The increasing pleasure people get from incredibly hot foods is clearly a real thing. The Scoville scale's very existence says so. And I advise you to look at that link, it's amazing. The Scoville scale measures food 'hotness'. And it's incredible how high it goes. I like spicy food, but I get the impression that's like me saying 'Yeah, I've taken a life' because I've swatted a fly, to a bunch of guys who regularly strangle bears with their bare (bare? Bear? HA HA!) hands.

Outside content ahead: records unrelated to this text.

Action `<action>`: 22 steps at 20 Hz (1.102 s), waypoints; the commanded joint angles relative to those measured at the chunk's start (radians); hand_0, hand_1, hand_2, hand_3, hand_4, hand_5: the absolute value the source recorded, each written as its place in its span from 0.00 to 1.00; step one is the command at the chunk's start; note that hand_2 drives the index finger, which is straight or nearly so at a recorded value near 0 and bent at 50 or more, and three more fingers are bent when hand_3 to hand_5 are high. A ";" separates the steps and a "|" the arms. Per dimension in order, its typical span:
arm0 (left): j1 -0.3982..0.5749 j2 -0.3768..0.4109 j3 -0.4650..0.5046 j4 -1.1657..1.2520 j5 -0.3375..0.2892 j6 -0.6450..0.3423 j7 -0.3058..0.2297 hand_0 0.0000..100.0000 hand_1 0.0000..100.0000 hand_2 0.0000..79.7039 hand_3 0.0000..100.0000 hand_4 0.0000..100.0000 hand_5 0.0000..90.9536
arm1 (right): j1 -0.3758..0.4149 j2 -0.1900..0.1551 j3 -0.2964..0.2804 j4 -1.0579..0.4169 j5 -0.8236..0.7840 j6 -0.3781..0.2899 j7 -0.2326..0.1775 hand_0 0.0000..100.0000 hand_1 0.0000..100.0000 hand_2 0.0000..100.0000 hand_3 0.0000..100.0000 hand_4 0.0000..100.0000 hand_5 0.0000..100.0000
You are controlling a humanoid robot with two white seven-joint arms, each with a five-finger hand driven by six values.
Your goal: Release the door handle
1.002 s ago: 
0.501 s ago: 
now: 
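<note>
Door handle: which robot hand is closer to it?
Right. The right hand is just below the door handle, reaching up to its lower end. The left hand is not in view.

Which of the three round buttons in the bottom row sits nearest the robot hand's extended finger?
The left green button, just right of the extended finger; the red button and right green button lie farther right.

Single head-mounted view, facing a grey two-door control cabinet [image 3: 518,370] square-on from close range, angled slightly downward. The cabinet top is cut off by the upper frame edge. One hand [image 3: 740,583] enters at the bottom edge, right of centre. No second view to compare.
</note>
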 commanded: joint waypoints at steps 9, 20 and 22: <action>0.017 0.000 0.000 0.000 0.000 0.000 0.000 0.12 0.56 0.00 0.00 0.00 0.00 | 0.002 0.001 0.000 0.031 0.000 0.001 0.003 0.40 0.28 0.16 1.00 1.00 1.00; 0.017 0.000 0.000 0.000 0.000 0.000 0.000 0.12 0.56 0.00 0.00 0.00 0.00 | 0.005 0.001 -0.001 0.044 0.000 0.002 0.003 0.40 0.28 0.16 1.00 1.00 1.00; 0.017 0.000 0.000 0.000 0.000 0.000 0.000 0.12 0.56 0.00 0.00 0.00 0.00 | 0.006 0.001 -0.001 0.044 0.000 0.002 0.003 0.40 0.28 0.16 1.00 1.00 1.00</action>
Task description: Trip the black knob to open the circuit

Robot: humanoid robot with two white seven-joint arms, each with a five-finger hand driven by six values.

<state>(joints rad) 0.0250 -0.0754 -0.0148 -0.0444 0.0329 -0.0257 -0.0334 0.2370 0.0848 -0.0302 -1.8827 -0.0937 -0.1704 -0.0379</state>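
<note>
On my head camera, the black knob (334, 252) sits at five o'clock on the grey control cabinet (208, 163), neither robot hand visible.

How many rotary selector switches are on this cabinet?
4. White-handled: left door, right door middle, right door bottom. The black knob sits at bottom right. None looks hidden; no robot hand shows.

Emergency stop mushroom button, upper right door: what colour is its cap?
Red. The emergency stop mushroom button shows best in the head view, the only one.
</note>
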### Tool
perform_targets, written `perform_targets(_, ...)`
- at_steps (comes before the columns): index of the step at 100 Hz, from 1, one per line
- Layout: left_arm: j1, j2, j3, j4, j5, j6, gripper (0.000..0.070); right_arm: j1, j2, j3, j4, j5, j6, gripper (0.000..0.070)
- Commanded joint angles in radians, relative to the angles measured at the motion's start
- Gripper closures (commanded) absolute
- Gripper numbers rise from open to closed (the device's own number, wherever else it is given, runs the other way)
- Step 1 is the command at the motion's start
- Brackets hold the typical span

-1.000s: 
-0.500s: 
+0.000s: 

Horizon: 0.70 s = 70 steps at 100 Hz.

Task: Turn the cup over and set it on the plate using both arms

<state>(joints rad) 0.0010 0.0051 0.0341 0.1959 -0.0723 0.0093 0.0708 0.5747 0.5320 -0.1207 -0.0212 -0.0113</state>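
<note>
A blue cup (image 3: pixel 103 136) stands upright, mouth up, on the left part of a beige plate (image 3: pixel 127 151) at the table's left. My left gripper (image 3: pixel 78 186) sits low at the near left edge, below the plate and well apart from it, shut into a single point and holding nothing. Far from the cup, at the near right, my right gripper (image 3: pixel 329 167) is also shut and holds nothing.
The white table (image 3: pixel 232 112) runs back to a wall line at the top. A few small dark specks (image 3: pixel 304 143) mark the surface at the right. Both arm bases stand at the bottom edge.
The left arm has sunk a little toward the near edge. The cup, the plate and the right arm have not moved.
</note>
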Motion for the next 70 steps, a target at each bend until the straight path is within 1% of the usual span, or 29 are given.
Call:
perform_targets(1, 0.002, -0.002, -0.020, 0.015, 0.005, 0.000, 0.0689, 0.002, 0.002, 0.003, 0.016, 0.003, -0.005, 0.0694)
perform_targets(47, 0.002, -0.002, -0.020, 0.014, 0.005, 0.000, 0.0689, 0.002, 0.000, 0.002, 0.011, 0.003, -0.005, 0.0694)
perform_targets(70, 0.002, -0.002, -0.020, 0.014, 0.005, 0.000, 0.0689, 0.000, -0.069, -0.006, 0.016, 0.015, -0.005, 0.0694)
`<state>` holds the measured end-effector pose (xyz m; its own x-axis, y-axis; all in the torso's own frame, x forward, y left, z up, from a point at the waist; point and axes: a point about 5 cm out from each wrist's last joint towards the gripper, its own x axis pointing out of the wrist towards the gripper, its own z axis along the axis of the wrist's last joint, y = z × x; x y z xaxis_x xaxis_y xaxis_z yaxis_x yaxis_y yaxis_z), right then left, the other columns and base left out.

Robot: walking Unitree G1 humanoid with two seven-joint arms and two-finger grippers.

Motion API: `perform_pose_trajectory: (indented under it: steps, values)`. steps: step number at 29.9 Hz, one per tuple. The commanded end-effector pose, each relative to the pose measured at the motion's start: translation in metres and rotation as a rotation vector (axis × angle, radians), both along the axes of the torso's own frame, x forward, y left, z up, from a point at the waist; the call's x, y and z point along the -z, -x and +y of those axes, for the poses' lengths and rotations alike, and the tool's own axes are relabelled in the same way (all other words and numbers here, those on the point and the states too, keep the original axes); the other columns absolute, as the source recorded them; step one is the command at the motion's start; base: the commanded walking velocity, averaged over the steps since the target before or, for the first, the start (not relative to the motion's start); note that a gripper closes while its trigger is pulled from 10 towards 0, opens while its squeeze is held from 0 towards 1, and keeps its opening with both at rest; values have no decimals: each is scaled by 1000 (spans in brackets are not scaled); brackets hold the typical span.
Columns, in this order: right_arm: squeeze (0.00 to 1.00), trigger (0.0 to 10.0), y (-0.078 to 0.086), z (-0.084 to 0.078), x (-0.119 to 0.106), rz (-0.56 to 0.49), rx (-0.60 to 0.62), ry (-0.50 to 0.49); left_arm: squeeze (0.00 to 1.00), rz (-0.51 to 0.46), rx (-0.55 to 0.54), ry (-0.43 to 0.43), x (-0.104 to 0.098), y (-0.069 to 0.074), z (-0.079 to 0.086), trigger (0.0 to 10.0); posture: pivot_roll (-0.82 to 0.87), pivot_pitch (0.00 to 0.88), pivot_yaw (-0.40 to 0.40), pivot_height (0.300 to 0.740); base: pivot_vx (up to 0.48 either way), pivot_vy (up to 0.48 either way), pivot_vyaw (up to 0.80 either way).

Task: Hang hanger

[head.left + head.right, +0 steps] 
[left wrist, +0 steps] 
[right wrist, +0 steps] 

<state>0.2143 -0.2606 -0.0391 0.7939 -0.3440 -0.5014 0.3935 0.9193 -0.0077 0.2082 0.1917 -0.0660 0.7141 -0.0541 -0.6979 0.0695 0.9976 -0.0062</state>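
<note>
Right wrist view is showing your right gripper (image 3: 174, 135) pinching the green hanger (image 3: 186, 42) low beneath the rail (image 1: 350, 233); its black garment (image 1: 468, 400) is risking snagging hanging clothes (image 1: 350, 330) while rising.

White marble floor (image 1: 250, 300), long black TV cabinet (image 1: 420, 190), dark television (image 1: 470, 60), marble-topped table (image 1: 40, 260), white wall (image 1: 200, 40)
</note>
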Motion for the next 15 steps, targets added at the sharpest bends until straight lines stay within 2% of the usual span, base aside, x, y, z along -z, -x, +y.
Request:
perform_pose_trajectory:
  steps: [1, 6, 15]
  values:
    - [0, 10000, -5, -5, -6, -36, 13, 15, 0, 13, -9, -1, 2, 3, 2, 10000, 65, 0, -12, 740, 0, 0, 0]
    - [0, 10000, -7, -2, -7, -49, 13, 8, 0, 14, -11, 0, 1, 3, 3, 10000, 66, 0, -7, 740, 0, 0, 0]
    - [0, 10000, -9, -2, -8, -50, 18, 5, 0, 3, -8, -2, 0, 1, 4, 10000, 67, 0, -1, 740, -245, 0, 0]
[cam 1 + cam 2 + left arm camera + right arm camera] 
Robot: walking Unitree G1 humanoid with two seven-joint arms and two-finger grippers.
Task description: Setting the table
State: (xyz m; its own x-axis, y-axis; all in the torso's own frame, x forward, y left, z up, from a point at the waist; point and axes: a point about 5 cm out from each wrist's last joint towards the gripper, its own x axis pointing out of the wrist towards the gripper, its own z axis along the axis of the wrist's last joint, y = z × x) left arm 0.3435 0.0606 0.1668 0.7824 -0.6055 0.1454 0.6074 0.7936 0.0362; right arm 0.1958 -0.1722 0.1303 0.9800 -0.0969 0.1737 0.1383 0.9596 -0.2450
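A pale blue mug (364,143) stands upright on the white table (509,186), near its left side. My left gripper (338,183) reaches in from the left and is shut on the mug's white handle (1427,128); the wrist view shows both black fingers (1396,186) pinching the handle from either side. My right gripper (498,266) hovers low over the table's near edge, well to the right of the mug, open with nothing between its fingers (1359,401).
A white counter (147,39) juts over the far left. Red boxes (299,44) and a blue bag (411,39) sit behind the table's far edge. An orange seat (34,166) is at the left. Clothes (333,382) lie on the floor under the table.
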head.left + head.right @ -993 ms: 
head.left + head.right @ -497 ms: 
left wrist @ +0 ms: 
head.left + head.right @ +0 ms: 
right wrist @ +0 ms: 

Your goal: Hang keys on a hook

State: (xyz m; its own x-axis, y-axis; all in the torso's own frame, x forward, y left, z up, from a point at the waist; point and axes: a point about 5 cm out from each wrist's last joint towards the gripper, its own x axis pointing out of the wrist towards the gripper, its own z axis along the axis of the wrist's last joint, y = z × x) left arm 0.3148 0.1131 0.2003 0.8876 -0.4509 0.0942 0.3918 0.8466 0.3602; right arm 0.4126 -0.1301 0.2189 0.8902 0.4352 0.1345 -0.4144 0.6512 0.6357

The scale is amazing, the link also lists products/produce which correspond to the scale, from 0 (bell peppers) to pure Capsaicin (16,000,000). Any scale which goes from 0-16,000,000 must be approached with caution. The fact that the pepper spray used by he police, a WEAPON, scores just over 5,000,000, shows how strong things get. I looked it up, the top stuff, pure Capsaicin, a teaspoon of that stuff will only be diluted if added to an Olympic swimming pool full of water. Which begs the question, who makes Chili in those volumes? Even if it's curry, same logic applies. What is this stuff for?
Nothing, of course, it's purely a curiosity. I don't know why people enjoy spicy food, but it really is good.
Hurrah for pain inflicting foodstuffs, long may they continue!

P.S. It is 'popsicle', that's a brand name, so that sorts that out. It must be true, an American told me.